WORK REQUEST: Will you give every entry again exactly as it stands?

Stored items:
- Opening Delimiter -
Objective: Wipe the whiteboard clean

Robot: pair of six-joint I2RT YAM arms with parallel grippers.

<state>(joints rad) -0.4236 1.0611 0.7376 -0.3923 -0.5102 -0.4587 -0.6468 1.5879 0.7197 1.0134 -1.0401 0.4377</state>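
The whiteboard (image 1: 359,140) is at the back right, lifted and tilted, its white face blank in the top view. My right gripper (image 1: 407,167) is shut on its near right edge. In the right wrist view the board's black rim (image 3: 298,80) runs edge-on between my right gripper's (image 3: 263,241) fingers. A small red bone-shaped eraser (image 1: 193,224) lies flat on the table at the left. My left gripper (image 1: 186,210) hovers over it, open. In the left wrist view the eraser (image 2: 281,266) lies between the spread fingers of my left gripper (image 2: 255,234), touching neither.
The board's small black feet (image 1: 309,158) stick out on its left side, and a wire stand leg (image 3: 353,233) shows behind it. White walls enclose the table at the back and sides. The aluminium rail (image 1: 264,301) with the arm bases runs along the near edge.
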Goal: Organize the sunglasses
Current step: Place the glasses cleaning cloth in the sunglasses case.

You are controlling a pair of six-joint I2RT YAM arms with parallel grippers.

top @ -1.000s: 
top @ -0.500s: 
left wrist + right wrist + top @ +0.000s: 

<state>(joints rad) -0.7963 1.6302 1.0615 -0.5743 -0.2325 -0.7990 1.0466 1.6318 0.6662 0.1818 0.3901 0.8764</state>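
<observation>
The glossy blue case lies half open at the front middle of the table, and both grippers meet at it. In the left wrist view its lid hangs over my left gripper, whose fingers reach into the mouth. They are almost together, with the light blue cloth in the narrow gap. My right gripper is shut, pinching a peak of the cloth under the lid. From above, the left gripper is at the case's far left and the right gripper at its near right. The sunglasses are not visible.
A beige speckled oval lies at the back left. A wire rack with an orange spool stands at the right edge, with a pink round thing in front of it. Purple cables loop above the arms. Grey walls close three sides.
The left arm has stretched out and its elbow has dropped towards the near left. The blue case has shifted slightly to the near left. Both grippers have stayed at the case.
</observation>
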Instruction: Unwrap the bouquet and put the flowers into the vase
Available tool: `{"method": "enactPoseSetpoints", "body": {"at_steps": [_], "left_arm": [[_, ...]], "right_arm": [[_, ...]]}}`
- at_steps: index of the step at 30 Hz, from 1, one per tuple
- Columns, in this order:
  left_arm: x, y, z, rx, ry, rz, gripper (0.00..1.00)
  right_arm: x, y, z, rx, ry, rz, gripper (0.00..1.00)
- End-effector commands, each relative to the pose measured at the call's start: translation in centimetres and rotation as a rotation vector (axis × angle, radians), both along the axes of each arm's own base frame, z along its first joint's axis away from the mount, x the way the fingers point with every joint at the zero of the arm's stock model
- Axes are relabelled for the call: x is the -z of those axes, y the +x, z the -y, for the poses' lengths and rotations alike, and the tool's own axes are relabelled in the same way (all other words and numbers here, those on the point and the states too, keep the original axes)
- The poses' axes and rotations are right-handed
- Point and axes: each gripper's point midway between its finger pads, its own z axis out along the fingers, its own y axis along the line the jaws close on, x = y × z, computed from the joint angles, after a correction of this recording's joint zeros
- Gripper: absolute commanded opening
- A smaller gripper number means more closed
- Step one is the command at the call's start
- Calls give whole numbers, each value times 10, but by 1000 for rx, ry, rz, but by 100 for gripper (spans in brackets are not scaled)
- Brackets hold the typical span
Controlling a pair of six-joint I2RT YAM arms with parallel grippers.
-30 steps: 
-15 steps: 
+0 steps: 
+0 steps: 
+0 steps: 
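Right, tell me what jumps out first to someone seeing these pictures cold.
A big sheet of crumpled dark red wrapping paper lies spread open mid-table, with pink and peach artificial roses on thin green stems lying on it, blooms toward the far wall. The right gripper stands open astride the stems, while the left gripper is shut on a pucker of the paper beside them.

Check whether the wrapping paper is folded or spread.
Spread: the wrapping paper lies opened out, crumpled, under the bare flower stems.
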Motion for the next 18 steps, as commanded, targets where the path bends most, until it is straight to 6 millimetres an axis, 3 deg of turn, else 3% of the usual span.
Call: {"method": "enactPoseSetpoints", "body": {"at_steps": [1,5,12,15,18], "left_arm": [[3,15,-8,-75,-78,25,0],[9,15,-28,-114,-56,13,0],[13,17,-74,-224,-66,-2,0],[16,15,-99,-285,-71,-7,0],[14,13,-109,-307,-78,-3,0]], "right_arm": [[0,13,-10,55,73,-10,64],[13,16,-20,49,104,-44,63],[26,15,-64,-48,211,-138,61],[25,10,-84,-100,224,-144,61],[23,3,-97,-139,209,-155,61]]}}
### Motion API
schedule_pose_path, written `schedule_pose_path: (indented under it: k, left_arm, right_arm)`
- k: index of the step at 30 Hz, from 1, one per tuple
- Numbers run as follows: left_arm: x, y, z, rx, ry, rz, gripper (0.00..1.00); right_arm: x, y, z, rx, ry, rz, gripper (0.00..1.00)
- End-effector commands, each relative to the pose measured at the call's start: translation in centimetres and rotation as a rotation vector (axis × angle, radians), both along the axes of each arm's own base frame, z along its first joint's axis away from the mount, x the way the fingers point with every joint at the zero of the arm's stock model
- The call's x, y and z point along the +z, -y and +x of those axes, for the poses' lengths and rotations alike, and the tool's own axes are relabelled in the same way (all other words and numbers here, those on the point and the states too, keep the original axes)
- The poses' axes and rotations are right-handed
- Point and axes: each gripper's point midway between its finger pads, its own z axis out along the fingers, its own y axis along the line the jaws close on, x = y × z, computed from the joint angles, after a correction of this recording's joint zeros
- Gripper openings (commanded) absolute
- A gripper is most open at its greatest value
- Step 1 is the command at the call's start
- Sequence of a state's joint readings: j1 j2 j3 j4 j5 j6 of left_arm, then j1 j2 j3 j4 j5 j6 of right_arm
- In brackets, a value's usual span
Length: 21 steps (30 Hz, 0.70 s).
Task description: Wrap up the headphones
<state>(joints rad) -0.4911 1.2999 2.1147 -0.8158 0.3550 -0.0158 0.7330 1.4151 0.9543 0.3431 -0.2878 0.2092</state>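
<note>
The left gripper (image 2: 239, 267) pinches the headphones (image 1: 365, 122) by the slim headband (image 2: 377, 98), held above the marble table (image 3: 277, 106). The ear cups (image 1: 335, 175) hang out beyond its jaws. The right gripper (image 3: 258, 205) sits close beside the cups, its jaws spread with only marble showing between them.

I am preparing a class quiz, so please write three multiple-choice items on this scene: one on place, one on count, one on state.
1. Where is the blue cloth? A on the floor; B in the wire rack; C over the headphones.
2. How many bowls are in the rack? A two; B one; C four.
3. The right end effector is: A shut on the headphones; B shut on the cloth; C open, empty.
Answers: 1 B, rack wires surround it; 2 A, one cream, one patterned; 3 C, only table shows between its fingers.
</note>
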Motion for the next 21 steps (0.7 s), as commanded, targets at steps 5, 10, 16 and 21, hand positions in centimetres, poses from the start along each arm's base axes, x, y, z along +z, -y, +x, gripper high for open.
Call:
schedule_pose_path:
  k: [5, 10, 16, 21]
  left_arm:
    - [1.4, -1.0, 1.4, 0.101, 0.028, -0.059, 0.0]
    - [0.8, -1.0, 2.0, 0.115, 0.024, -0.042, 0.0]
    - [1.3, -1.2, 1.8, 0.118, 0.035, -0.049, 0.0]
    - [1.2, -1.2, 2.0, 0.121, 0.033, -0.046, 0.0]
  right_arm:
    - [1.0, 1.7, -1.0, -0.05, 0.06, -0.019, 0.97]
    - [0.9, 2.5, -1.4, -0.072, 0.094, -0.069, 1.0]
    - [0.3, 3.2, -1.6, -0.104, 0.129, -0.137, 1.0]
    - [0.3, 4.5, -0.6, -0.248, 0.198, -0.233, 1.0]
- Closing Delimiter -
SOLUTION TO THIS TASK:
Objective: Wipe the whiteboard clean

Robot: pair of six-joint I2RT YAM arms with parallel grippers.

<state>(joints rad) -0.4236 1.0611 0.7376 -0.3923 -0.5102 -0.4587 -0.6468 1.5879 0.7197 1.0134 -1.0401 0.4377</state>
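The whiteboard (image 1: 359,140) is at the back right, lifted and tilted, its white face blank in the top view. My right gripper (image 1: 407,167) is shut on its near right edge. In the right wrist view the board's black rim (image 3: 298,80) runs edge-on between my right gripper's (image 3: 263,241) fingers. A small red bone-shaped eraser (image 1: 193,224) lies flat on the table at the left. My left gripper (image 1: 186,210) hovers over it, open. In the left wrist view the eraser (image 2: 281,266) lies between the spread fingers of my left gripper (image 2: 255,234), touching neither.
The board's small black feet (image 1: 309,158) stick out on its left side, and a wire stand leg (image 3: 353,233) shows behind it. White walls enclose the table at the back and sides. The aluminium rail (image 1: 264,301) with the arm bases runs along the near edge.
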Goal: Organize the sunglasses
Current step: Place the glasses cleaning cloth in the sunglasses case.

You are controlling a pair of six-joint I2RT YAM arms with parallel grippers.

top @ -1.000s: 
top @ -0.500s: 
left wrist + right wrist + top @ +0.000s: 

<state>(joints rad) -0.7963 1.6302 1.0615 -0.5743 -0.2325 -0.7990 1.0466 1.6318 0.6662 0.1818 0.3901 0.8764</state>
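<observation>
The glossy blue case lies half open at the front middle of the table, and both grippers meet at it. In the left wrist view its lid hangs over my left gripper, whose fingers reach into the mouth. They are almost together, with the light blue cloth in the narrow gap. My right gripper is shut, pinching a peak of the cloth under the lid. From above, the left gripper is at the case's far left and the right gripper at its near right. The sunglasses are not visible.
A beige speckled oval lies at the back left. A wire rack with an orange spool stands at the right edge, with a pink round thing in front of it. Purple cables loop above the arms. Grey walls close three sides.
The left arm has stretched out and its elbow has dropped towards the near left. The blue case has shifted slightly to the near left. Both grippers have stayed at the case.
</observation>
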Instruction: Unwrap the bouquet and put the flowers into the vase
Available tool: `{"method": "enactPoseSetpoints", "body": {"at_steps": [_], "left_arm": [[_, ...]], "right_arm": [[_, ...]]}}`
- at_steps: index of the step at 30 Hz, from 1, one per tuple
- Columns, in this order:
  left_arm: x, y, z, rx, ry, rz, gripper (0.00..1.00)
  right_arm: x, y, z, rx, ry, rz, gripper (0.00..1.00)
- End-effector commands, each relative to the pose measured at the call's start: translation in centimetres and rotation as a rotation vector (axis × angle, radians), both along the axes of each arm's own base frame, z along its first joint's axis away from the mount, x the way the fingers point with every joint at the zero of the arm's stock model
- Axes are relabelled for the call: x is the -z of those axes, y the +x, z the -y, for the poses' lengths and rotations alike, and the tool's own axes are relabelled in the same way (all other words and numbers here, those on the point and the states too, keep the original axes)
- The poses' axes and rotations are right-handed
- Point and axes: each gripper's point midway between its finger pads, its own z axis out along the fingers, its own y axis along the line the jaws close on, x = y × z, computed from the joint angles, after a correction of this recording's joint zeros
- Gripper: absolute commanded opening
- A smaller gripper number means more closed
- Step one is the command at the call's start
- Calls give whole numbers, each value times 10, but by 1000 for rx, ry, rz, but by 100 for gripper (spans in brackets are not scaled)
- Brackets hold the typical span
Controlling a pair of six-joint I2RT YAM arms with parallel grippers.
-30 steps: 
-15 steps: 
+0 steps: 
+0 steps: 
+0 steps: 
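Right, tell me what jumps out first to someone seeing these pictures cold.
A big sheet of crumpled dark red wrapping paper lies spread open mid-table, with pink and peach artificial roses on thin green stems lying on it, blooms toward the far wall. The right gripper stands open astride the stems, while the left gripper is shut on a pucker of the paper beside them.

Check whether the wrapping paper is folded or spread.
Spread: the wrapping paper lies opened out, crumpled, under the bare flower stems.
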Motion for the next 18 steps, as commanded, targets where the path bends most, until it is straight to 6 millimetres an axis, 3 deg of turn, else 3% of the usual span.
Call: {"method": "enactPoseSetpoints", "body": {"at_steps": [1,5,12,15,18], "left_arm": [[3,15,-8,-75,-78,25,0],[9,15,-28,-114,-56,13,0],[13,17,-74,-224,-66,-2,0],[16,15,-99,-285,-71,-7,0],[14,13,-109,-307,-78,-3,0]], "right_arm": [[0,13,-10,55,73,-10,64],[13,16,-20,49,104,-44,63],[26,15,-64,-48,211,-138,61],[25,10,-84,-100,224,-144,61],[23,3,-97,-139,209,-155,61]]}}
### Motion API
schedule_pose_path, written `schedule_pose_path: (indented under it: k, left_arm, right_arm)`
- k: index of the step at 30 Hz, from 1, one per tuple
- Numbers run as follows: left_arm: x, y, z, rx, ry, rz, gripper (0.00..1.00); right_arm: x, y, z, rx, ry, rz, gripper (0.00..1.00)
- End-effector commands, each relative to the pose measured at the call's start: translation in centimetres and rotation as a rotation vector (axis × angle, radians), both along the axes of each arm's own base frame, z along its first joint's axis away from the mount, x the way the fingers point with every joint at the zero of the arm's stock model
- The call's x, y and z point along the +z, -y and +x of those axes, for the poses' lengths and rotations alike, and the tool's own axes are relabelled in the same way (all other words and numbers here, those on the point and the states too, keep the original axes)
- The poses' axes and rotations are right-handed
- Point and axes: each gripper's point midway between its finger pads, its own z axis out along the fingers, its own y axis along the line the jaws close on, x = y × z, computed from the joint angles, after a correction of this recording's joint zeros
- Gripper openings (commanded) absolute
- A gripper is most open at its greatest value
- Step 1 is the command at the call's start
- Sequence of a state's joint readings: j1 j2 j3 j4 j5 j6 of left_arm, then j1 j2 j3 j4 j5 j6 of right_arm
- In brackets, a value's usual span
Length: 21 steps (30 Hz, 0.70 s).
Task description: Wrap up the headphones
<state>(joints rad) -0.4911 1.2999 2.1147 -0.8158 0.3550 -0.0158 0.7330 1.4151 0.9543 0.3431 -0.2878 0.2092</state>
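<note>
The left gripper (image 2: 239, 267) pinches the headphones (image 1: 365, 122) by the slim headband (image 2: 377, 98), held above the marble table (image 3: 277, 106). The ear cups (image 1: 335, 175) hang out beyond its jaws. The right gripper (image 3: 258, 205) sits close beside the cups, its jaws spread with only marble showing between them.

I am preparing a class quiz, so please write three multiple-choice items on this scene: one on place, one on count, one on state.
1. Where is the blue cloth? A on the floor; B in the wire rack; C over the headphones.
2. How many bowls are in the rack? A two; B one; C four.
3. The right end effector is: A shut on the headphones; B shut on the cloth; C open, empty.
Answers: 1 B, rack wires surround it; 2 A, one cream, one patterned; 3 C, only table shows between its fingers.
</note>
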Motion for the next 21 steps (0.7 s), as commanded, targets at steps 5, 10, 16 and 21, hand positions in centimetres, poses from the start along each arm's base axes, x, y, z along +z, -y, +x, gripper high for open.
Call:
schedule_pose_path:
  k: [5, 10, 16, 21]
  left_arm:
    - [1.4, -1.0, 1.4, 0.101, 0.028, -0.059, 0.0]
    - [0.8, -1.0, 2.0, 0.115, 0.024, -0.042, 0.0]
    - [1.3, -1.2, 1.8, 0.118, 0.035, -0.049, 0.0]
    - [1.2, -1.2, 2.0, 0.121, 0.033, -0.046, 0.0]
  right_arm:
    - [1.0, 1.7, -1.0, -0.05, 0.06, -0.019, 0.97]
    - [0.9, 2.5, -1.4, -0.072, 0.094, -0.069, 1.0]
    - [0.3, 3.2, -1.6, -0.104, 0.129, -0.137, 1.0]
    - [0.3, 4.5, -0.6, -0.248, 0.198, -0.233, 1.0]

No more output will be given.